My Family Is Getting a Dog, Because I Know It Will Benefit My Kids in This 1 Major Way
After much deliberation and an almost comical amount of debate (my husband isn't really a dog person), our family is finally getting a puppy. We pick up our golden retriever in 10 days, and we're deep into the preparation stage, readying ourselves mentally for the realities of living with a new "baby" (I like to say a puppy is like having a newborn in fast forward), buying supplies, and puppy-proofing our house.
My kids, ages 4-and-a-half and 7, are thrilled, my husband is cautiously optimistic, and I am equal parts excited and apprehensive, well aware that the majority of the work of caring for and training this puppy will fall on my already tense shoulders. But yet, I am confident that our family needs, yes, needs a dog.
He had broken the spell of her rage and helped her regain her calm, simply by being there when she needed him. How powerful is that?
Not just because I grew up with dogs and have so many fond childhood memories involving our family's fluff balls. Not just because I still believe that I have enough energy and love to give another living creature, despite my human children's attempts to emotionally suck me dry on many a day. Some twisted part of me believes that having another life to nurture might even make me a better mom. (Dogs relieve stress, right? Plus they don't talk back.) Mostly, though, I believe that a dog will benefit my kids, enriching their childhood by teaching them responsibility and empathy. It's easy to love a puppy, and it's even easier to love a dog who unconditionally loves you back.
As a test run for my kids-must-have-dog theory and dog ownership in general, we recently agreed to watch my parents' golden retriever and black lab for 10 days. If we could survive two big, albeit well-trained dogs, surely we could take on a puppy. The experience, much like parenting, was a mixed bag. There were more meals to serve, more poop to deal with, and more needs to cater to, thanks to our four-legged visitors. Then there was the late-night noise, whining, and general destructiveness — both from my kids and the dogs.
But one evening, during the witching hour that still occasionally turns my 7-year-old daughter into a raving lunatic, I learned that my instincts were correct. In the middle of a temper tantrum about something inconsequential that was apparently destroying her entire life, my parents' 18-month-old black lab, not usually the most affectionate pup, approached her gently. Considering the arm flailing and screaming, I was surprised he wasn't hiding under a chair, and I was interested to see what he would do next.

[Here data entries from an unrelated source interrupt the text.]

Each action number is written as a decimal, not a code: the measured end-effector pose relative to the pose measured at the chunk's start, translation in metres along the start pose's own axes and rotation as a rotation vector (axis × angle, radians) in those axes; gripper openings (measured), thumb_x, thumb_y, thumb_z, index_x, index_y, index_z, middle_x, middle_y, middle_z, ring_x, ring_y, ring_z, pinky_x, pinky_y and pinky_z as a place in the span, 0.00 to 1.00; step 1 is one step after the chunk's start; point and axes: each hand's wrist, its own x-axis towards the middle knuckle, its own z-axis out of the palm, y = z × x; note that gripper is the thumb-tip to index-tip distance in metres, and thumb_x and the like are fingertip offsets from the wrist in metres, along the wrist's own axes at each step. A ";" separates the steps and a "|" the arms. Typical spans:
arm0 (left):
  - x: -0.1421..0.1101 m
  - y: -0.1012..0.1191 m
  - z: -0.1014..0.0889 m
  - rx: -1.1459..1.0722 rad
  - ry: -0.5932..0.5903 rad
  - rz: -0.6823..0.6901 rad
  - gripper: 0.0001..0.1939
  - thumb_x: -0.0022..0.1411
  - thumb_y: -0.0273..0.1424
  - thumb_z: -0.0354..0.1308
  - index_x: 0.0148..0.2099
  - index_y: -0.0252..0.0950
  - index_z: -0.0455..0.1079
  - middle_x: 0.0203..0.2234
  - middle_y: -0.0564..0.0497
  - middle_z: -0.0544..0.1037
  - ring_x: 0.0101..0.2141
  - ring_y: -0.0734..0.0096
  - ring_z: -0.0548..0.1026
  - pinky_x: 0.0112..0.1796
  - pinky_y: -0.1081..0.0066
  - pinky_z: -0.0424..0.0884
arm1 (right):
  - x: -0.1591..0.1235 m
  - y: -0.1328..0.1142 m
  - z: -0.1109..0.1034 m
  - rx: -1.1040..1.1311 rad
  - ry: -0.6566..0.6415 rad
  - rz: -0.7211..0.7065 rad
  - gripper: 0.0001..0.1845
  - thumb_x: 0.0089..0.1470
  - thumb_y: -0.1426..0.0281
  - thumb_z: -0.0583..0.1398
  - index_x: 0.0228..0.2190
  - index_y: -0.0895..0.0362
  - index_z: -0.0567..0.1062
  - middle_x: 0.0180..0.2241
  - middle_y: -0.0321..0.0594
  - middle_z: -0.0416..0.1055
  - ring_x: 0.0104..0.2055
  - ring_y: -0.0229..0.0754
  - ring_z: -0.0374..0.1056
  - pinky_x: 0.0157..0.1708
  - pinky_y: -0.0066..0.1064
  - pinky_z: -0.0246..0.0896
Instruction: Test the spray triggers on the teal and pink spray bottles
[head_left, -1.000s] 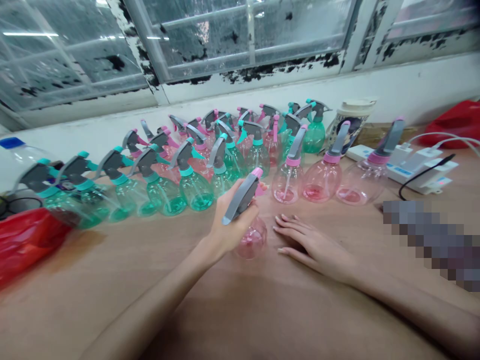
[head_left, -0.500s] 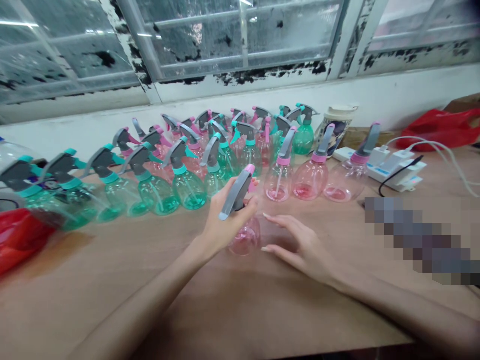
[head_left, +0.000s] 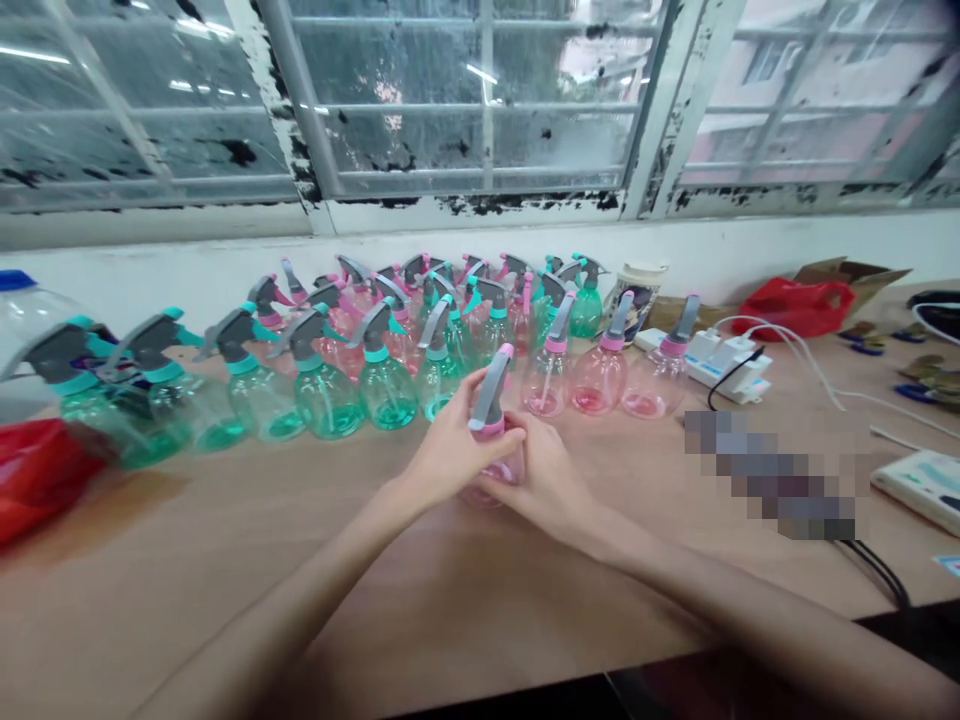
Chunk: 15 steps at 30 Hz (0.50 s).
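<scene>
Clasping one spray bottle (head_left: 491,393), left grip (head_left: 450,445), right grip (head_left: 553,470) (both closed round it), three pink bottles (head_left: 599,382) beyond

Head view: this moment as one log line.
left hand: holds pink bottle, upper part | right hand: holds same bottle, lower | green bottles: row at left
</scene>
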 end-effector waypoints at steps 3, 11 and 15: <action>-0.020 -0.012 -0.004 0.007 0.050 0.000 0.37 0.57 0.35 0.63 0.64 0.39 0.52 0.58 0.39 0.67 0.58 0.52 0.66 0.55 0.50 0.64 | 0.007 0.008 -0.004 -0.115 0.033 0.012 0.22 0.52 0.63 0.63 0.48 0.55 0.67 0.48 0.50 0.70 0.51 0.56 0.66 0.49 0.50 0.62; -0.099 -0.039 -0.032 0.249 0.002 -0.120 0.20 0.64 0.32 0.53 0.58 0.42 0.59 0.54 0.44 0.71 0.55 0.57 0.70 0.53 0.51 0.69 | 0.038 0.038 0.000 -0.406 0.110 0.001 0.33 0.54 0.43 0.56 0.46 0.59 0.71 0.43 0.54 0.72 0.46 0.59 0.65 0.43 0.47 0.58; -0.123 -0.042 -0.040 0.315 0.027 -0.139 0.19 0.65 0.32 0.52 0.58 0.44 0.59 0.50 0.47 0.74 0.50 0.59 0.74 0.48 0.55 0.73 | 0.056 0.044 0.005 -0.567 0.133 0.030 0.37 0.54 0.44 0.57 0.49 0.65 0.70 0.41 0.58 0.75 0.44 0.61 0.65 0.42 0.46 0.54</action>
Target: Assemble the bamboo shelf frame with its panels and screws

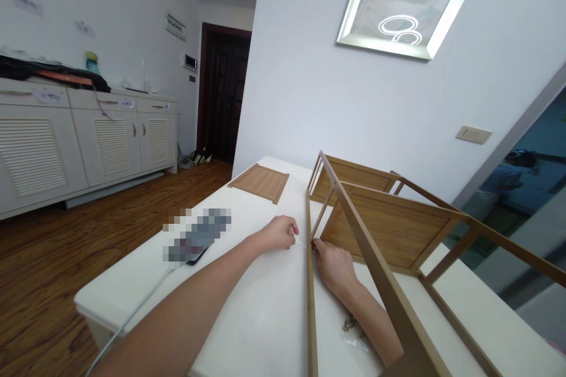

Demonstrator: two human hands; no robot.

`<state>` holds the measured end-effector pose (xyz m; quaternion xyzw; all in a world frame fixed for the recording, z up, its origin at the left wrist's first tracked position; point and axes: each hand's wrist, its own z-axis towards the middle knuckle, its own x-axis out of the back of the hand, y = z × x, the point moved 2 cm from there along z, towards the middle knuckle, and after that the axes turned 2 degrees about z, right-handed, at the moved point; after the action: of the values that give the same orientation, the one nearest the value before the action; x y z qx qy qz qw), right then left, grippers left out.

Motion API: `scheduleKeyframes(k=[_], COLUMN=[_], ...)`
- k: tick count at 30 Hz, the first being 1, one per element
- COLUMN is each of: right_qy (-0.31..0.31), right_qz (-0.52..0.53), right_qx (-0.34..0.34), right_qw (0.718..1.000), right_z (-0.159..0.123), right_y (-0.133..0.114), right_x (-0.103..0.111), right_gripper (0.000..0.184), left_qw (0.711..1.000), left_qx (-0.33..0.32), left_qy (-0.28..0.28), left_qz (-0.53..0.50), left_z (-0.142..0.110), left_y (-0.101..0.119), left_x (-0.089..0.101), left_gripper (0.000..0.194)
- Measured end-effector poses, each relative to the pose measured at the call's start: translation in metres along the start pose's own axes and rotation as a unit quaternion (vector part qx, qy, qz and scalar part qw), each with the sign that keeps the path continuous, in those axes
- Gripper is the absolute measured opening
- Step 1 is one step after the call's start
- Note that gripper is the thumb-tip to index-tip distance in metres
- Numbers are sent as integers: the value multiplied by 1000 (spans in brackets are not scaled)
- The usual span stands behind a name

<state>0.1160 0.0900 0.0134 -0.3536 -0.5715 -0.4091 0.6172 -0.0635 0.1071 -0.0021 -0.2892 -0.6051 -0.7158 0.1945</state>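
A bamboo shelf frame (380, 247) lies on its side on the white table, with two slatted panels fitted between its rails. On the outer side of its near rail, my left hand (279, 233) pinches a thin, bent metal hex key (301, 245), whose tip meets the rail. My right hand (338, 268) reaches inside the frame, fingers closed at the same joint; a small dark bit shows at the fingertips, too hidden to name. Below the right wrist, a few small metal fittings (348, 323) lie beside a clear plastic bag (356, 343).
A loose bamboo panel (260, 182) lies flat at the far end of the white table (260, 318). A blurred-out phone (197, 238) with a white cable (137, 311) rests on the left side. White cabinets (101, 135) stand along the left wall.
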Motion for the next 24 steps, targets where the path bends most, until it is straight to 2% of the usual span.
scheduleKeyframes(k=[5, 9, 16, 24], right_qy=[1, 5, 9, 9], right_qz=[10, 23, 35, 37], right_qx=[-3, -5, -6, -7], right_qw=[1000, 1000, 999, 999], right_z=[-4, -7, -6, -9], right_y=[-5, -9, -9, -11], right_x=[7, 11, 11, 15], right_gripper=[33, 32, 32, 36], left_qw=[988, 973, 953, 942], left_qx=[93, 136, 164, 190], left_qy=[-7, 0, -8, -5], left_qz=[-122, -188, -256, -278], left_z=[5, 6, 0, 3], left_y=[-4, -8, -3, -6], left_x=[-8, -8, -6, -9], left_gripper=[29, 26, 24, 25])
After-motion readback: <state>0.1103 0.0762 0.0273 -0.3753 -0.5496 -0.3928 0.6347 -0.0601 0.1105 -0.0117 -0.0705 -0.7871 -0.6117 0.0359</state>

He began nudging her hand with his head, and when she responded by patting him, he started licking her arm. Almost instantly, it was as if he had pressed a pause button on her meltdown. She knelt down and buried her head in his neck, and he let her hold him for a minute or two. When they broke apart, the storm in her eyes had lifted. His quiet presence had quickly accomplished what my attempts at reasoning, pleading, and scolding could not. He had broken the spell of her rage and helped her regain her calm, simply by being there when she needed him. How powerful is that?